From the entries that follow, copy exactly the lines beginning at the line holding "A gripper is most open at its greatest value" and continuing through the line holding "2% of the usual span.".

[Dataset records]
>>

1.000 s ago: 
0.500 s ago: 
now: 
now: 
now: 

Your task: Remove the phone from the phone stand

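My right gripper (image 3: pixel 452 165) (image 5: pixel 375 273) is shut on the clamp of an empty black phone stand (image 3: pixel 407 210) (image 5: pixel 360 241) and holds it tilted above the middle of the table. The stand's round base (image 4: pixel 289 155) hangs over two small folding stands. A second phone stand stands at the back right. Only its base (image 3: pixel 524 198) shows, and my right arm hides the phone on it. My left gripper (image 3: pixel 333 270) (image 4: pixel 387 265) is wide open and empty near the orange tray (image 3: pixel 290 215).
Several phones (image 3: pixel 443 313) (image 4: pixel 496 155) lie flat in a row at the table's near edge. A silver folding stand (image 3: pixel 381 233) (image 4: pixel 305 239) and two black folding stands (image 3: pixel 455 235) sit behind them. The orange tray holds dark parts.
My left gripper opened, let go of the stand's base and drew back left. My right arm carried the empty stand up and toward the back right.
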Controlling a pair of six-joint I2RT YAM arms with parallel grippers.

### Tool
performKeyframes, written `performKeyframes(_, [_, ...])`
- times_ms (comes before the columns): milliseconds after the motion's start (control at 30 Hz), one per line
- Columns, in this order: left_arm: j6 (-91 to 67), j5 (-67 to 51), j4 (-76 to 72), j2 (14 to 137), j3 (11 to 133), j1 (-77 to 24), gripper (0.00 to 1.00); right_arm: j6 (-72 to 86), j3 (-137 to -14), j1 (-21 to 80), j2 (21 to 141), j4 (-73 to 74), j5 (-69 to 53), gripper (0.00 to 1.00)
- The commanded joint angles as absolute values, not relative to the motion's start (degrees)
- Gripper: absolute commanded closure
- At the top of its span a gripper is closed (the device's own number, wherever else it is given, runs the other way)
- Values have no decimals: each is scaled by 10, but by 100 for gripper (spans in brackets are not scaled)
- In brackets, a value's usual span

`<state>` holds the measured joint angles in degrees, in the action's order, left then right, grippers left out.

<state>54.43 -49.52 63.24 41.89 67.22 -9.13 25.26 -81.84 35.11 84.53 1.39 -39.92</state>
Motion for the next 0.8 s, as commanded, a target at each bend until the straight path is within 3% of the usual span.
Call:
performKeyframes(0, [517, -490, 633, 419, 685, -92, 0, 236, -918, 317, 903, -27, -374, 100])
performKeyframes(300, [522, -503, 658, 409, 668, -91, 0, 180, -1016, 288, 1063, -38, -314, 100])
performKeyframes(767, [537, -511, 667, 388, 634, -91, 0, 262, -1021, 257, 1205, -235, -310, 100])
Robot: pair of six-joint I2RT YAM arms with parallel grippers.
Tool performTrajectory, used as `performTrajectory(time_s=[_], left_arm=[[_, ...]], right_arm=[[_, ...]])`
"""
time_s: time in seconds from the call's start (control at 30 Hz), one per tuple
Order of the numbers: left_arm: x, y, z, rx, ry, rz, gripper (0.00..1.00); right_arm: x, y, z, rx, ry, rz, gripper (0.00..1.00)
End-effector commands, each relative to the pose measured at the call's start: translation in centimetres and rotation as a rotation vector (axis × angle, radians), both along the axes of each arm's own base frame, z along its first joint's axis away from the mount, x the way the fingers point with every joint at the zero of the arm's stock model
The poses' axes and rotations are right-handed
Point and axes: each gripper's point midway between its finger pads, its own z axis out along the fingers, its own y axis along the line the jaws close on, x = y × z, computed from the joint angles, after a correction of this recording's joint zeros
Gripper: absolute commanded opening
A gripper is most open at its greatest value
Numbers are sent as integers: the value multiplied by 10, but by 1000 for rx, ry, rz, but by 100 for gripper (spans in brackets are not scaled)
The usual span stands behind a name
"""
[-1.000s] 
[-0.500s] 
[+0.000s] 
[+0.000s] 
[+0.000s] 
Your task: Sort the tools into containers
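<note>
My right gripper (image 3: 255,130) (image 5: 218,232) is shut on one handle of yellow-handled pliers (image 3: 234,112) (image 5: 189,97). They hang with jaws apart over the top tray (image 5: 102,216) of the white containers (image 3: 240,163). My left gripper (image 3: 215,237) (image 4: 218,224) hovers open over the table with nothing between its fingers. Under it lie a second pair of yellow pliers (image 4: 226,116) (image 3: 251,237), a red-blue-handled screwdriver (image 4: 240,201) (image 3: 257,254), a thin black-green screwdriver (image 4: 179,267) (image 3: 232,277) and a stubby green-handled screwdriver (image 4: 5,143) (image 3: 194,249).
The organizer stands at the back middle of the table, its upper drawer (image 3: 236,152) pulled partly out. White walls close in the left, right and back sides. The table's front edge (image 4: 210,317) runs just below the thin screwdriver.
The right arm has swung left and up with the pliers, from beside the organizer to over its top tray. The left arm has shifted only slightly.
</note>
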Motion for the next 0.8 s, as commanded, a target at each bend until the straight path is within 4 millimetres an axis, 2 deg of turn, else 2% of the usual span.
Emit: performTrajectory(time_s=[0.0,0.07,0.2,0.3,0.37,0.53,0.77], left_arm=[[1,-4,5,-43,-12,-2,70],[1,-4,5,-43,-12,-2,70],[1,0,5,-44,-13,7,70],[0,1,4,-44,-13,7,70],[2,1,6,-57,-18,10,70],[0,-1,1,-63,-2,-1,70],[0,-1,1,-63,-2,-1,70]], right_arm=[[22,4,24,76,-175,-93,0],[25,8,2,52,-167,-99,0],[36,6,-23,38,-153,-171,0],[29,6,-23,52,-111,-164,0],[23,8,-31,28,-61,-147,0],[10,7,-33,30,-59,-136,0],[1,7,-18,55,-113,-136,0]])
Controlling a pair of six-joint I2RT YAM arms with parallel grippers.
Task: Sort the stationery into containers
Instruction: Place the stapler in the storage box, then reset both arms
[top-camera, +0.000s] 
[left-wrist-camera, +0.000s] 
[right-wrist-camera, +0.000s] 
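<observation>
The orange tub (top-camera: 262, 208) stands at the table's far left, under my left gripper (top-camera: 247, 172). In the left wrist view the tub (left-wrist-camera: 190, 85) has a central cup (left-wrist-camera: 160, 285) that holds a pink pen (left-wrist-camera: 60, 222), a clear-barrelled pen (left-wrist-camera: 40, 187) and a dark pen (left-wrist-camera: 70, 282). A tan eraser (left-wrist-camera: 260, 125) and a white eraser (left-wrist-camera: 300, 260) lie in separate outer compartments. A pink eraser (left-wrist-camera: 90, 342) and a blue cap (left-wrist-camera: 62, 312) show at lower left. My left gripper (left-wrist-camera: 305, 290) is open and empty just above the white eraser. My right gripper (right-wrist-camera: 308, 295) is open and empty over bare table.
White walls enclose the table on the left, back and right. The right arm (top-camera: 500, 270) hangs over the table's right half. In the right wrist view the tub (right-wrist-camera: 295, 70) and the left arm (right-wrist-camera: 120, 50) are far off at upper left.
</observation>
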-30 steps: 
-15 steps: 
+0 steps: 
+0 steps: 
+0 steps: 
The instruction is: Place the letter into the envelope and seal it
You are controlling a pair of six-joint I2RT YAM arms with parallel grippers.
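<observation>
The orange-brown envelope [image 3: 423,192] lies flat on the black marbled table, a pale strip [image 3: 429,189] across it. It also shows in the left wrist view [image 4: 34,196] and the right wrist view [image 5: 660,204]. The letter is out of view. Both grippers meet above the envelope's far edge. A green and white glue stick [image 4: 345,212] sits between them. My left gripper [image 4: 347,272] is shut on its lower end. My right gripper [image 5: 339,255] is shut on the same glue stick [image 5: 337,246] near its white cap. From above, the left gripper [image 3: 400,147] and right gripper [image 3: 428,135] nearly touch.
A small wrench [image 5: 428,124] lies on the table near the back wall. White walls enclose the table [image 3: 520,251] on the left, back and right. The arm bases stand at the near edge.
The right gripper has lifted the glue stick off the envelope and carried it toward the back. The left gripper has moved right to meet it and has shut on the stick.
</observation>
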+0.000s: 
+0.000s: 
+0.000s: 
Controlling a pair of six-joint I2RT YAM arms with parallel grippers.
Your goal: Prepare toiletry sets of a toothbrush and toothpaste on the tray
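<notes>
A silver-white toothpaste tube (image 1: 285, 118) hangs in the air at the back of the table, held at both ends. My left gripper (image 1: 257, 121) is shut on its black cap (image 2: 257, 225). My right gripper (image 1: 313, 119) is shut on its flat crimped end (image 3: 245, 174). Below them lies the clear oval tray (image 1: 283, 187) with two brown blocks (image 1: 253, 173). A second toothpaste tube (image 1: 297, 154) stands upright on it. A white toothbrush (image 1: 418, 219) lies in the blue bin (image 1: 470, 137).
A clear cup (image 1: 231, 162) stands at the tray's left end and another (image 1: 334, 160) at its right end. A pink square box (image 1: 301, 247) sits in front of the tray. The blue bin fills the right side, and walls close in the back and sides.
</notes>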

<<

FINAL ANSWER
A gripper is most open at its greatest value
Numbers are sent as integers: the value multiplied by 10, but by 1000 for rx, ry, rz, but by 100 for gripper (spans in brackets are not scaled)
The usual span stands behind a name
"""
[-1.000s] 
[-0.500s] 
[+0.000s] 
[+0.000s] 
[+0.000s] 
Your task: Sort the tools into containers
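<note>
My right gripper (image 3: 255,130) (image 5: 218,232) is shut on one handle of yellow-handled pliers (image 3: 234,112) (image 5: 189,97). They hang with jaws apart over the top tray (image 5: 102,216) of the white containers (image 3: 240,163). My left gripper (image 3: 215,237) (image 4: 218,224) hovers open over the table with nothing between its fingers. Under it lie a second pair of yellow pliers (image 4: 226,116) (image 3: 251,237), a red-blue-handled screwdriver (image 4: 240,201) (image 3: 257,254), a thin black-green screwdriver (image 4: 179,267) (image 3: 232,277) and a stubby green-handled screwdriver (image 4: 5,143) (image 3: 194,249).
The organizer stands at the back middle of the table, its upper drawer (image 3: 236,152) pulled partly out. White walls close in the left, right and back sides. The table's front edge (image 4: 210,317) runs just below the thin screwdriver.
The right arm has swung left and up with the pliers, from beside the organizer to over its top tray. The left arm has shifted only slightly.
</note>
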Motion for the next 0.8 s, as commanded, a target at each bend until the straight path is within 4 millimetres an axis, 2 deg of turn, else 2% of the usual span.

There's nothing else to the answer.